I turned 60 a few days after Marina Keegan's death.  It turned out that I'm the one (not Marina) who "can still do anything" -- I'm the one that has "so much time" -- I'm the one who is "so young."

How is that?  Why is that?

Much of the press coverage of Marina Keegan's death focused on the fact that she had just graduated from one of the elite universities in the world, and that she was an outspoken activist and talented writer who seemed destined to "make something happen to this world" (to quote her graduation-day essay).

I don't mean to minimize the significance of political activists or great writers -- I've been a voracious reader since I was a child, and I don't know of anyone who cares more about books or respects great writers more than I do.

But the fact that Marina Keegan had been published by the New York Times and was having her play produced isn't really the point.

Here's what Harold Bloom -- a brilliant literary critic who has been teaching the best and the brightest at Yale for over half a century -- had to say about Marina Keegan (who had worked for him as a research assistant):

“Marina was wise, almost beyond measure, and manifested immense good will towards everyone privileged to have known her,” Bloom wrote.  “It is 60 years since I first came to Yale.

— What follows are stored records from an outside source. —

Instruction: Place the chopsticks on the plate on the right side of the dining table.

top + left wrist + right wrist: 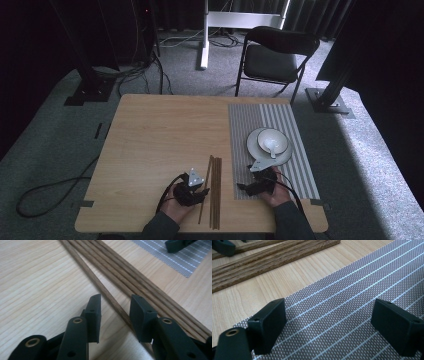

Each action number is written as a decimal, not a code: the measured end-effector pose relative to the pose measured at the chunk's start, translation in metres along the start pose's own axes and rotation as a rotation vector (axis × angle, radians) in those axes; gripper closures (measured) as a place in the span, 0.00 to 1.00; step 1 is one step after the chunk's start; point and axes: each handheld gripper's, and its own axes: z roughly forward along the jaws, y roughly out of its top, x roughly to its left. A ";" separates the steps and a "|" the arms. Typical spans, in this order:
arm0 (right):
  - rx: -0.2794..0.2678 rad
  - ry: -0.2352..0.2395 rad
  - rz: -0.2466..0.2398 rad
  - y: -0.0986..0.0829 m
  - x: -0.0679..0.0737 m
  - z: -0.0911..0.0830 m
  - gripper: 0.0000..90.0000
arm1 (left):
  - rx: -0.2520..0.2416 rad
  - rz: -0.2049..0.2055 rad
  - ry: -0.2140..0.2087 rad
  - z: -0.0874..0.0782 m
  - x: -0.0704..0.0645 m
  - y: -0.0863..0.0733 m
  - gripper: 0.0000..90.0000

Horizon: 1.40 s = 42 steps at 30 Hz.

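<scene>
Several thin brown wooden sticks (216, 190) lie side by side at the front middle of the table. One stick (100, 287) lies slightly apart from the bundle (130, 272). My left gripper (115, 315) is open low over the wood, and that single stick runs between its jaws, untouched as far as I can tell. In the high view the left gripper (201, 192) sits just left of the sticks. My right gripper (329, 317) is wide open with nothing in it, low over the striped placemat (352, 290), to the right of the sticks (262, 257). In the high view it (243, 187) is at the mat's front left corner.
A white plate (254, 145) carrying a bowl (272, 140) with a spoon sits on the placemat (300, 165) beyond the right gripper. Bare wooden tabletop (160, 135) spreads to the left and back. A folding chair (275, 55) stands behind the table.
</scene>
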 end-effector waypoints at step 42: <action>0.000 0.000 0.000 0.000 0.000 0.000 0.13 | 0.024 -0.050 0.098 -0.005 0.032 0.000 0.83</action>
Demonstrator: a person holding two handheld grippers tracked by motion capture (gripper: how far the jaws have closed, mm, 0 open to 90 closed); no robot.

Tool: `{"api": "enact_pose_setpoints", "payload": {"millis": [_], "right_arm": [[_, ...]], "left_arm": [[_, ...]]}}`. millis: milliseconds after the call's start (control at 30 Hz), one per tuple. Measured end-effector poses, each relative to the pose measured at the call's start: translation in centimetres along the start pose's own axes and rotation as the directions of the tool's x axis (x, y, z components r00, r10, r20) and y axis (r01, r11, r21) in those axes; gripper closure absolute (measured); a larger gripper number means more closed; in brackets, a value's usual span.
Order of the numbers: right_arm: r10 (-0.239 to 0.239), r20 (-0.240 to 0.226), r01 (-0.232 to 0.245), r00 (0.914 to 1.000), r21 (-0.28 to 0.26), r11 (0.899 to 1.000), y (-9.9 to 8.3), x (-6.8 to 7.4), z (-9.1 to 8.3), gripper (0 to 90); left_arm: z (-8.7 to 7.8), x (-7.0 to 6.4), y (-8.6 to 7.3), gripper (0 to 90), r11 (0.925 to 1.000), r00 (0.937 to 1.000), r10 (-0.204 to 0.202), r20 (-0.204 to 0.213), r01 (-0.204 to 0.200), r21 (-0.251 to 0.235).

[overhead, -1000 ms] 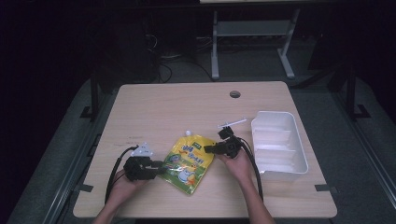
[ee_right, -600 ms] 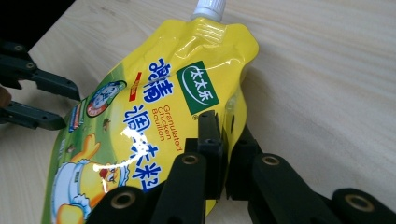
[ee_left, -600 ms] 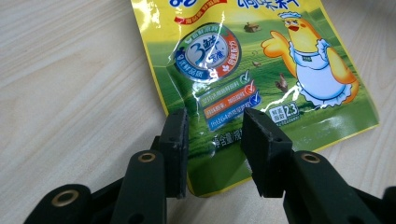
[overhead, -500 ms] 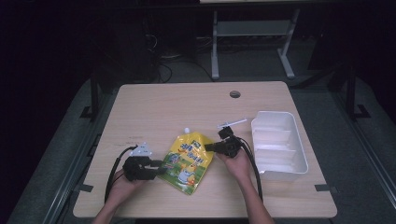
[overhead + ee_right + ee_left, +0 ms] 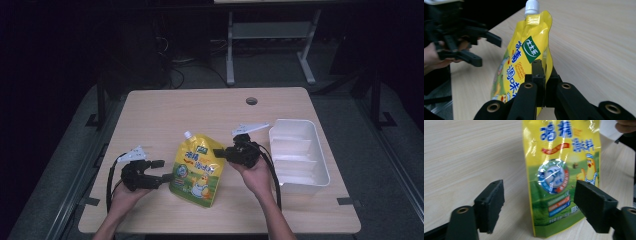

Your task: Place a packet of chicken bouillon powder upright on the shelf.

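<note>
Beside the right tongs point(image 5: 220, 153), the pouch point(image 5: 196, 171) has shifted slightly.

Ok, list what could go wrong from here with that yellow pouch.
1. The right gripper pinches only one edge of the yellow pouch; the slick film could slip out or crease when lifted.
2. The left gripper is open around the pouch's bottom corner without touching it; closing carelessly could push the pouch sideways.
3. The white tray sits close behind the right hand, so a swing might bump it.

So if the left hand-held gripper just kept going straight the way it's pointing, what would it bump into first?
Most likely the yellow pouch: the left hand-held gripper points at its lower half, with its jaws open on either side. How far off it is cannot be judged.
</note>
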State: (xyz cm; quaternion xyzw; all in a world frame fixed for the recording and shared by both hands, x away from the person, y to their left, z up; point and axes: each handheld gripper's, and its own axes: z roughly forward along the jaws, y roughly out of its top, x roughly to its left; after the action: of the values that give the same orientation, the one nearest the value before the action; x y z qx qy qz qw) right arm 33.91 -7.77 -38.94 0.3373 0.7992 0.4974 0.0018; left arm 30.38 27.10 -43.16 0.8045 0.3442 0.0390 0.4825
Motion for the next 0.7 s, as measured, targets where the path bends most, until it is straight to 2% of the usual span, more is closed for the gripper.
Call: {"api": "enact_pose_setpoints", "payload": {"millis": [167,200,233,267,300,333,367,400,433,467,533,567,600,700], "right_arm": [[-0.091,-0.032,0.09,0.9953,-0.024,0.996,0.9,2.2,-0.9,89.3],[-0.126,-0.047,0.125,0.9909,-0.029,0.992,1.2,3.1,-1.2,89.3],[-0.126,-0.047,0.125,0.9909,-0.029,0.992,1.2,3.1,-1.2,89.3],[-0.16,-0.064,0.159,0.985,-0.034,0.987,1.5,3.9,-1.5,89.4],[-0.16,-0.064,0.159,0.985,-0.034,0.987,1.5,3.9,-1.5,89.4],[-0.179,-0.073,0.177,0.9811,-0.034,0.984,1.6,4.4,-1.6,89.4],[-0.213,-0.091,0.211,0.9727,-0.035,0.977,1.8,5.2,-1.8,89.5],[-0.231,-0.097,0.228,0.9681,-0.035,0.973,1.9,5.6,-1.8,89.5],[-0.231,-0.097,0.228,0.9681,-0.035,0.973,1.9,5.6,-1.8,89.5],[-0.262,-0.121,0.259,0.9576,-0.034,0.965,2.1,6.3,-1.9,89.5],[-0.289,-0.132,0.288,0.948,-0.029,0.957,2.3,6.9,-1.9,89.5],[-0.289,-0.132,0.288,0.948,-0.029,0.957,2.3,6.9,-1.9,89.5],[-0.31,-0.141,0.31,0.9402,-0.023,0.95,2.5,7.4,-1.9,89.6],[-0.321,-0.15,0.322,0.9351,-0.019,0.947,2.6,7.7,-2.0,89.5]], "left_arm": [[-0.2,0.1,0.0,20.7,0.9996,0.9987,-0.01,0.05,0.011,-0.025],[-0.1,0.0,0.0,19.9,0.9992,0.9975,-0.012,0.07,0.014,-0.036],[-0.1,0.0,0.0,19.3,0.9992,0.9975,-0.012,0.07,0.014,-0.036],[-0.1,-0.2,0.1,18.6,0.9991,0.9963,-0.005,0.086,0.009,-0.042],[-0.1,-0.2,0.1,18.1,0.9991,0.9963,-0.005,0.086,0.009,-0.042],[-0.1,-0.2,0.1,18.1,0.9989,0.9953,-0.003,0.097,0.007,-0.047],[-0.1,-0.2,0.1,18.3,0.9987,0.9941,0.0,0.109,0.005,-0.051],[-0.2,-0.2,0.1,18.7,0.9981,0.9919,0.004,0.127,0.004,-0.062],[-0.2,-0.2,0.1,19.9,0.9981,0.9919,0.004,0.127,0.004,-0.062],[-0.2,-0.3,0.1,21.6,0.9975,0.9888,0.013,0.149,-0.002,-0.07],[-0.3,-0.3,0.2,23.9,0.9973,0.9863,0.018,0.164,-0.006,-0.073],[-0.3,-0.3,0.2,25.0,0.9973,0.9863,0.018,0.164,-0.006,-0.073],[-0.3,-0.4,0.2,25.6,0.9971,0.9842,0.022,0.176,-0.009,-0.075],[-0.4,-0.4,0.2,27.7,0.9967,0.9819,0.026,0.188,-0.011,-0.081]]}}
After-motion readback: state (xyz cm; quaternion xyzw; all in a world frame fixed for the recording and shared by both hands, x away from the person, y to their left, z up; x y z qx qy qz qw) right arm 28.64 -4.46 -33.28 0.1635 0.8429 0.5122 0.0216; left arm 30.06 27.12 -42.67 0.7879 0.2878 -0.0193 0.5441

I can think of only a few other women and men I have taught whose presence always will be with me.”

Bloom went on to say that he had come to regard Keegan "as a granddaughter." He called her death “beyond human comprehension” -- words that are as true as they are sad.

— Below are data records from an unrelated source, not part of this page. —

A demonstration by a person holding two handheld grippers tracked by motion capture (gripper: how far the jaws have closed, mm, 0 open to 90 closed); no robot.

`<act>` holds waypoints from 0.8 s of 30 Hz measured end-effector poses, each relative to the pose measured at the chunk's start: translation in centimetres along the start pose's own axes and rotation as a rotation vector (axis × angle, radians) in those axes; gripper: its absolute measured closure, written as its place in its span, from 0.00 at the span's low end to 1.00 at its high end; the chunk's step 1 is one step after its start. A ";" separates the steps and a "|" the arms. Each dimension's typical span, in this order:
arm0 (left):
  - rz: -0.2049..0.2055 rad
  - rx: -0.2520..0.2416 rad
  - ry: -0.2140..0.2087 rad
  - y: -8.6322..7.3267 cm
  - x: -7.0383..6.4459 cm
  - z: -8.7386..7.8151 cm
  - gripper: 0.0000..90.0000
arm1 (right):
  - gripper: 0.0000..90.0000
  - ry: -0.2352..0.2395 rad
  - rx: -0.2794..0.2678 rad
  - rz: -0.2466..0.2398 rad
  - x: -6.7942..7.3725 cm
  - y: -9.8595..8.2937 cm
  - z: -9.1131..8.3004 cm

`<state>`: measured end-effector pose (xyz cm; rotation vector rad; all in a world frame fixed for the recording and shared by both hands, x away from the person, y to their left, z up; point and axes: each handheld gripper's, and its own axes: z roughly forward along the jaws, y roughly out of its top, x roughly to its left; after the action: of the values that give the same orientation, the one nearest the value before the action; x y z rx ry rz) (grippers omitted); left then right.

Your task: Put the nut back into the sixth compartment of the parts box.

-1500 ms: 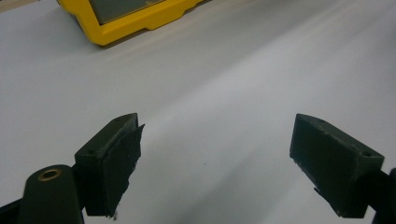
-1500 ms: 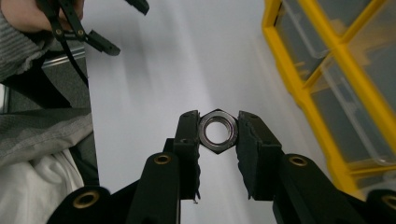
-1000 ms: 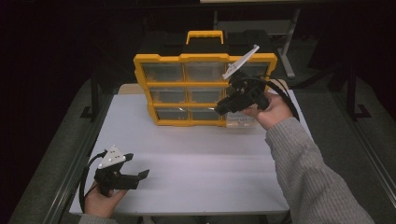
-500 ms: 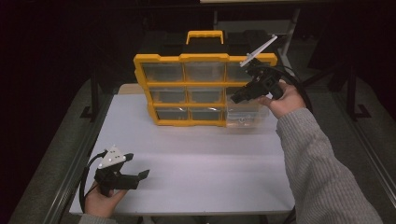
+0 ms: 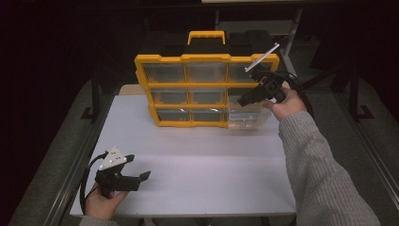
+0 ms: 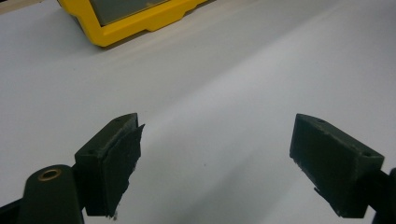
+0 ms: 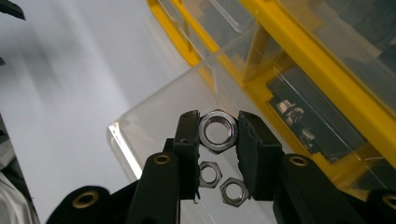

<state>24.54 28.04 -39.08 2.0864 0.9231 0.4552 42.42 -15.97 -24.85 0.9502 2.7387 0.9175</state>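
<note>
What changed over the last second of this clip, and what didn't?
The right tongs rose from the pulled-out clear drawer at the yellow organizer's lower right and shifted right and up. They are shut on a large hex nut, with two smaller nuts below in the drawer. The left tongs stayed open near the white table's front left; organizer and drawer unmoved.

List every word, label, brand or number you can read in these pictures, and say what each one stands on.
No readable text anywhere.
Yellow plastic organiser case: no label or brand visible.
Steel hex nut clamped in the right hand-held gripper: no marking legible.
Left hand-held gripper, open over the white table: bare jaws, no print.
</note>
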 end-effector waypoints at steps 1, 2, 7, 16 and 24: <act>0.000 0.001 -0.001 0.0 0.0 0.0 0.18 | 0.76 0.000 0.002 0.004 0.0 -0.1 0.2; 0.001 0.002 -0.001 0.0 0.0 0.0 0.18 | 0.76 -0.002 0.002 0.002 -0.1 -0.1 0.3; 0.003 -0.002 0.000 0.0 0.0 0.0 0.18 | 0.76 0.000 0.012 0.000 -0.3 -0.3 1.1; -0.007 -0.009 0.000 0.0 0.0 0.0 0.18 | 0.73 0.010 0.013 0.007 -0.5 -0.6 1.7; 0.002 -0.003 0.001 0.0 0.0 -0.1 0.18 | 0.70 0.006 -0.016 0.007 0.0 -0.8 0.6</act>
<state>24.52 28.06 -39.04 2.0853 0.9205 0.4588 42.20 -16.14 -25.80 0.9560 2.7313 0.9431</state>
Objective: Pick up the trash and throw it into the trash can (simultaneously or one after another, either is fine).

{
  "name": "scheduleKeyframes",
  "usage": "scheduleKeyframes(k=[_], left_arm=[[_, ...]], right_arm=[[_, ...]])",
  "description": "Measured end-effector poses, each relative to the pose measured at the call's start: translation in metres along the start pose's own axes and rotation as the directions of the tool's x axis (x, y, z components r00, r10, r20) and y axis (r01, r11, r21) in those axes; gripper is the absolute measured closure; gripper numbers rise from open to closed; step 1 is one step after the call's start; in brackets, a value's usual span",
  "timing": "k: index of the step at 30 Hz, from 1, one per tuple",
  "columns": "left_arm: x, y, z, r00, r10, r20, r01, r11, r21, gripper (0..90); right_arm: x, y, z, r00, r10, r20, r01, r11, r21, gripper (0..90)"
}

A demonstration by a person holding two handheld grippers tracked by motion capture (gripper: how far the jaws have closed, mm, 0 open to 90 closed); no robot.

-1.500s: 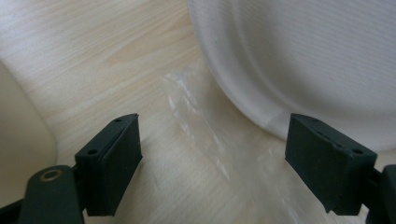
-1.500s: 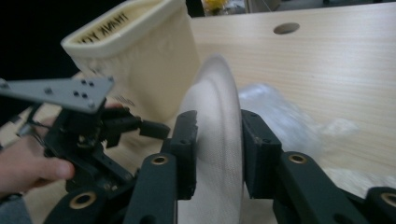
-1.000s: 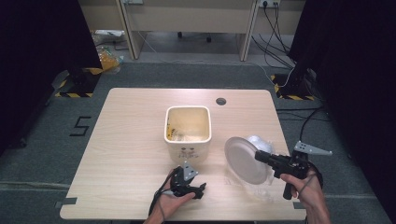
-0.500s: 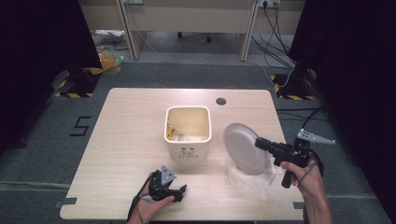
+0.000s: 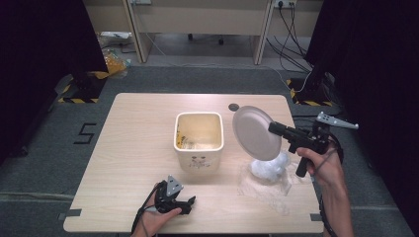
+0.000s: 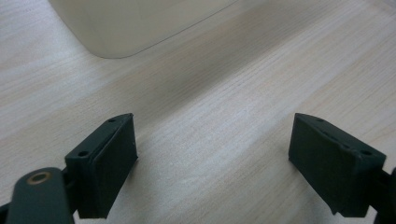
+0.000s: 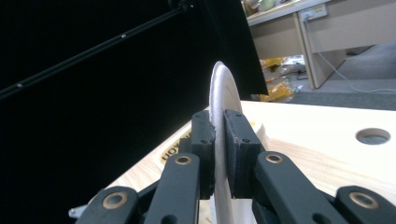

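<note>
Plate (image 5: 256, 133), white, round, tilted on edge, pinched by right gripper (image 5: 274, 128); left gripper (image 5: 187, 204) gapes, holding nothing.

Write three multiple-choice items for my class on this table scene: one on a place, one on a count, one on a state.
1. Where is the bin on the table?
A. Near the middle
B. At the far left corner
C. On the floor

2. How many plates are held?
A. None
B. One
C. Three

3. How does the left gripper stand?
A. Shut on the bin
B. Shut on a bag
C. Open, holding nothing

Key:
1 A, the high view shows it mid-table.
2 B, the right gripper clamps the rim of one white plate, on edge.
3 C, its jaws stand wide apart over bare wood.
</note>
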State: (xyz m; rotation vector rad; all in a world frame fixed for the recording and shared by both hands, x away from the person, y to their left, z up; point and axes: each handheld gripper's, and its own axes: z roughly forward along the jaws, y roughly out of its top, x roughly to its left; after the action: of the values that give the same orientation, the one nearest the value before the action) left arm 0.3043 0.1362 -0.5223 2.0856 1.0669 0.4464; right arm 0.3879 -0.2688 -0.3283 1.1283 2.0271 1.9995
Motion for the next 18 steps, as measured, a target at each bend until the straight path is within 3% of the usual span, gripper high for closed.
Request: scheduleKeyframes(k=[12,18], left_arm=[[0.0,0.0,0.0,1.0,0.0,0.001,0.0,1.0,0.002,14.3],[0.0,0.0,0.0,1.0,0.0,0.002,0.0,1.0,0.005,14.2]], right_arm=[[0.009,0.039,0.036,0.9987,-0.019,-0.048,0.019,1.0,0.0,83.2],[0.013,0.046,0.06,0.9967,-0.007,-0.081,0.008,1.0,0.014,83.2]])
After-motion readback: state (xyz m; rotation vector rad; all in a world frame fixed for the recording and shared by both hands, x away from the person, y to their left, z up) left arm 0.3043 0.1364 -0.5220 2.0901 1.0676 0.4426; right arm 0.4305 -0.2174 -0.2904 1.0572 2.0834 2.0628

But as far as I'm concerned, the saddest line in Marina Keegan's obituary is this one:

Keegan is survived by her parents, Tracy and Kevin.

I guarantee you that as proud as her parents were of her accomplishments, those accomplishments ultimately meant very little to them.  Her father said as much at her memorial service:

The New York Times called her a journalist and a playwright.  But for me and most importantly, she was my daughter.

I can't help but think about Michael Gocksh, the driver of the car, and his parents.  They are suffering in a different manner, but no one can doubt that they are suffering terribly.

According to her mother, Marina "so loved and admired" Michael.  The Keegans told him that they had forgiven him, and are doing what they can to help him forgive himself.

"You can't go off course," Kevin Keegan told him. "To honor her, you need to live your life -- to make a difference for others, to embrace life as she did."  

On to our song, which has no real relevance to Marina Keegan's death.  But it's a rule at 2 or 3 lines (actually, it's the only rule) that there always has to be a song.

Jawbox was a post-punk band from Washington, DC, that was known for its "cerebral and inscrutable" lyrics (to quote AllMusic).  The singer of "Motorist," which appeared on the band's 1994 album, For Your Own Special Sweetheart, has just crashed his car -- he's in a bit of a daze, looking around at the wreckage that surrounds him and wondering if someone is going to stop and rescue him.

"Motorist" is just one of the dozens of rock, country, and rap songs about car crashes that have been recorded.  (In fact, a Wikipedia article lists over a hundred such songs.)

Of course, that's nothing compared to the number of fatalities that result from automobile accidents -- which is the leading cause of accidental death in this country.  Traffic deaths in the United States peaked at 54,589 in 1972.  There were only 32,885 in 2010, which was the lowest figure in 62 years.  That's 90 deaths per day, seven days a week, 52 weeks a year -- in this country alone.